Theres an uncomfortable trade-off with regards to security threats posed by e.g. denial of service attacks. Always using more secure hash function, like SipHash, would provide security by default. However, those functions would make the performance of the data structures no better than that of ordered containers, which defeats the purpose of this package.
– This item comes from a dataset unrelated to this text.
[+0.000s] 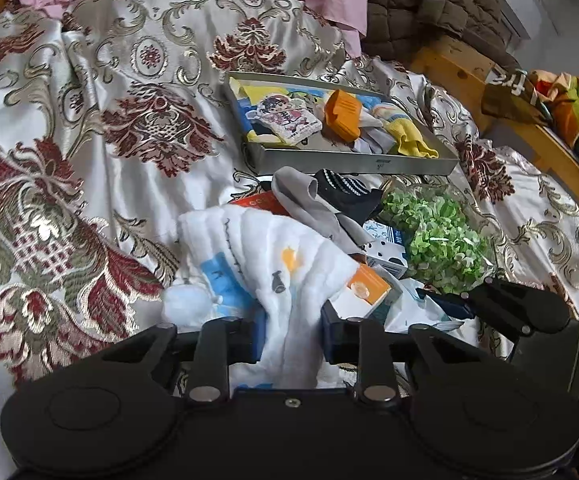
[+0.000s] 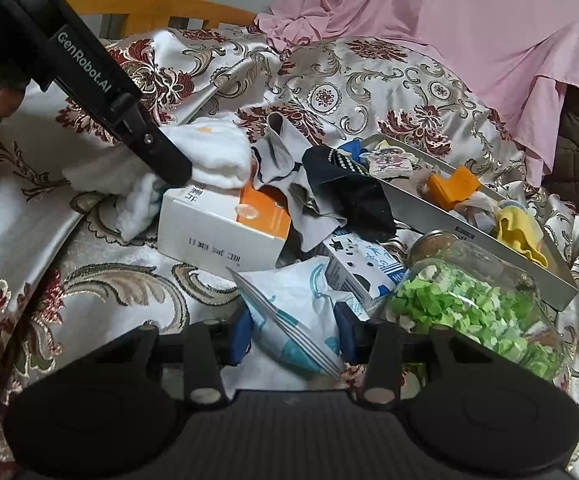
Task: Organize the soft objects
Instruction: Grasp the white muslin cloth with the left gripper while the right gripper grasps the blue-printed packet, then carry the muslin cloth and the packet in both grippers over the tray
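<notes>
My left gripper (image 1: 291,332) is shut on a white towel (image 1: 273,256) with blue and orange prints, which bunches up between the pads. From the right wrist view its finger lies across the towel (image 2: 213,152). My right gripper (image 2: 293,332) is shut on a white and teal packet (image 2: 289,300). A grey sock (image 1: 301,200) and a black sock (image 1: 345,192) lie on the pile in front of the metal tray (image 1: 349,164). The tray holds an orange item (image 1: 343,114), a yellow sock (image 1: 409,140) and a printed cloth.
A glass jar of green bits (image 2: 469,304), a white and orange box (image 2: 217,228) and a small cow-print carton (image 2: 365,268) sit in the pile on the floral bedspread (image 1: 89,160). Pink cloth (image 2: 449,20), a brown quilted jacket (image 1: 429,4) and the wooden bed frame (image 1: 457,64) lie behind.
</notes>
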Tool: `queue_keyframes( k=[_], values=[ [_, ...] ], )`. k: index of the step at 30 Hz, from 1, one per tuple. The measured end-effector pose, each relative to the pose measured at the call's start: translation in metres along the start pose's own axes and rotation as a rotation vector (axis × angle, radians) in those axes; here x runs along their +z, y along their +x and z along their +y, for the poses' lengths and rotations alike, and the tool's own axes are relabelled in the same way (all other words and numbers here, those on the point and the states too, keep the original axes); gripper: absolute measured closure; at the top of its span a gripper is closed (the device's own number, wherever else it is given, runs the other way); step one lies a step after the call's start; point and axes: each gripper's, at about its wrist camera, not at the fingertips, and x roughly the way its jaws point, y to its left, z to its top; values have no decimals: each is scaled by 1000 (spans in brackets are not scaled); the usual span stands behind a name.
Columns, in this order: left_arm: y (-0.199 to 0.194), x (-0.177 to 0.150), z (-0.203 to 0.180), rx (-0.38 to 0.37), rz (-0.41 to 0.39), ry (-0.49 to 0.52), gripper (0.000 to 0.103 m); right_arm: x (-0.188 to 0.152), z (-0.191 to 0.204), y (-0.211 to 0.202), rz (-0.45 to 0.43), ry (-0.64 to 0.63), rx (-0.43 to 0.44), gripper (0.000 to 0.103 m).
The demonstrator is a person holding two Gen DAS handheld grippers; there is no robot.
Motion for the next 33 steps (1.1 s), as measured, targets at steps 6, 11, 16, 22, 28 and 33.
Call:
queue_keyframes(
  k=[6, 11, 16, 22, 28, 33],
  values=[
    [-18, -3, -2, -62, -47, -55, 77, 0, 0, -17, -18, 20, -11, 56],
    [-31, -9, -15, -97, -84, -43, 77, 2, 1, -37, -54, 22, -27, 56],
    [-47, -14, -29, -171, -137, -34, 77, 7, 0, -57, -93, 29, -40, 56],
    [-58, -18, -42, -234, -190, -14, 77, 14, -9, -79, -142, 53, -71, 56],
    [-62, -2, -47, -239, -244, -16, 77, 22, -25, -95, -188, 73, -119, 55],
    [-54, 33, -52, -244, -298, -20, 77, 38, -54, -94, -207, 92, -150, 55]
  ],
)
要するに、「セキュリティー上問題はあるけど、SipHashのような安全なハッシュ関数を使ったらcontainersパッケージよりも速度が出なかった。それではこのパッケージの意味がない」ということです。
containersパッケージよりも高速な連想配列を作るためにunordered-containersパッケージを作ったのだから、それより遅くなっては存在価値がなくなってしまうのです。
従って、ユーザーが任意にキーを入力できるようなプログラムでは、unordered-containersではなく、containersを使え、ということです。
このことはunordered-containersが使用しているhashableのドキュメントにも書かれています。ある意味ノーガード戦法ですね。

Link to
here
回避方法

前節で触れたとおりですが、ユーザーが任意にキーを入力できるようなプログラムでは、unordered-containersパッケージのHashMapHashSetではなく、containersパッケージのMapSetを使いましょう。
containersパッケージにあるMapSetはハッシュ関数を一切使っていないので、ハッシュ値の衝突も起こらず、内部で逐次探索が必要なデータ構造を使ってもいません。
なのでhashdos攻撃に遭うことはないのです。

ただし、実際のところ、StackageLTS Haskell 10.3970ものパッケージに依存されているunordered-containersです。
その中にはJSONのパーサーであるaesonも含まれているので、もしかしたら現状回避するのは非常に困難なのかもしれません。😱
次回は、この問題について試しに攻撃用のコードを書いて速度の低下をチェックして報告する話を書くかもしれません…。😰

2022/10/23 追記: aesonパッケージがHashDoS脆弱性を孕んでいるという問題は、20219月に発表され、同脆弱性はaesonパッケージのv2.0.1.0で修正されました。現在は、コンパイル時のフラグを編集しない限り、内部でcontainersパッケージのMapを使うようになりました。ただし、フラグのデフォルト値は将来変更するかも知れない、と開発者が明言しているので、心配な方はcabal.projectstack.yamlでフラグの値を指定しましょう(参考)。この記事を書いた時点で当然私もこの問題には気づいていたのですが、再現ケースの作成に失敗したこともあり、報告に至らなかったことを反省します。本件を発表した記事と同じ、fnv-colliderを使ったはずなのになぁ😞。